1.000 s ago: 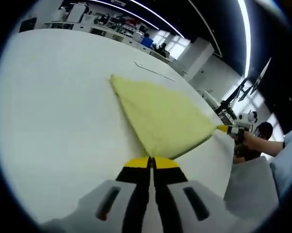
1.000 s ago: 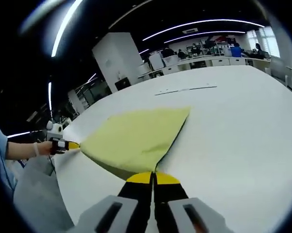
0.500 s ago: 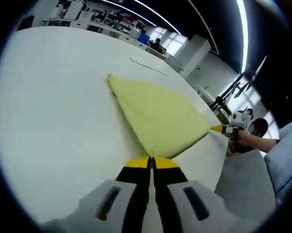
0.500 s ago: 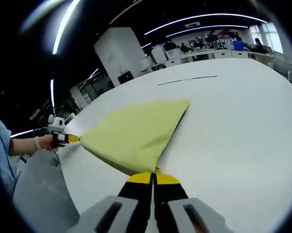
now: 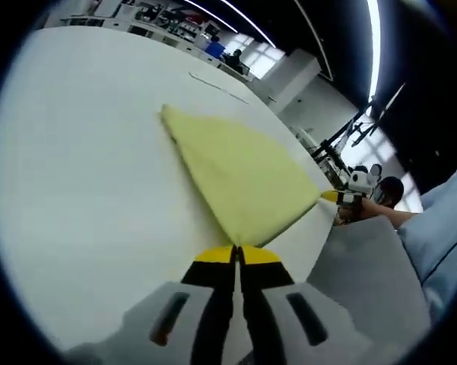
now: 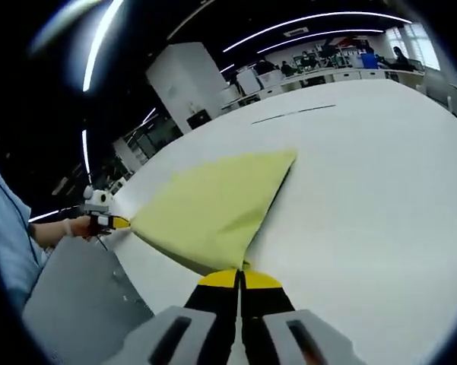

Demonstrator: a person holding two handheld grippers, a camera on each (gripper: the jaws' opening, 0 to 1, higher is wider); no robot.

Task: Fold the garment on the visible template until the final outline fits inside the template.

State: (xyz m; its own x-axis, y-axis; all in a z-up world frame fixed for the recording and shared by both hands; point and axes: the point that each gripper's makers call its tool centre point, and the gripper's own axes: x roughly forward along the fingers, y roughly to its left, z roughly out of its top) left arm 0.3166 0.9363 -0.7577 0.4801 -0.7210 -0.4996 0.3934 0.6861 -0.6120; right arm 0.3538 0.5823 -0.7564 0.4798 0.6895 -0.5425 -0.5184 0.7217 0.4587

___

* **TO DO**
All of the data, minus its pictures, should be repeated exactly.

* **OUTPUT OF THE TASK**
1.000 s ago: 
1.000 s ago: 
0.500 s ago: 
0.500 s ago: 
now: 
now: 

Demonstrator: a person holding two handheld grippers, a camera on each (gripper: the jaws' opening, 0 to 1, higher is wider); no robot.

Task: Fold the garment on the visible template until the final outline fits inside the template.

State: (xyz m; its own x-axis, y-axis; all in a z-up world frame fixed for the recording and shared by both hands; point and axes: the point that each gripper's makers call its tool centre point, and the gripper's own axes: x roughly forward along the fingers, y roughly to its left, z roughly out of its top) left arm 0.3166 0.9363 -0.7577 0.4801 -0.7210 -0.4996 0.3934 0.6861 -0.6120; right arm 0.3538 0.5823 -0.7564 0.4798 0.6895 -0.5425 -0.5184 0.7217 0.4587

This answer requires no additional content.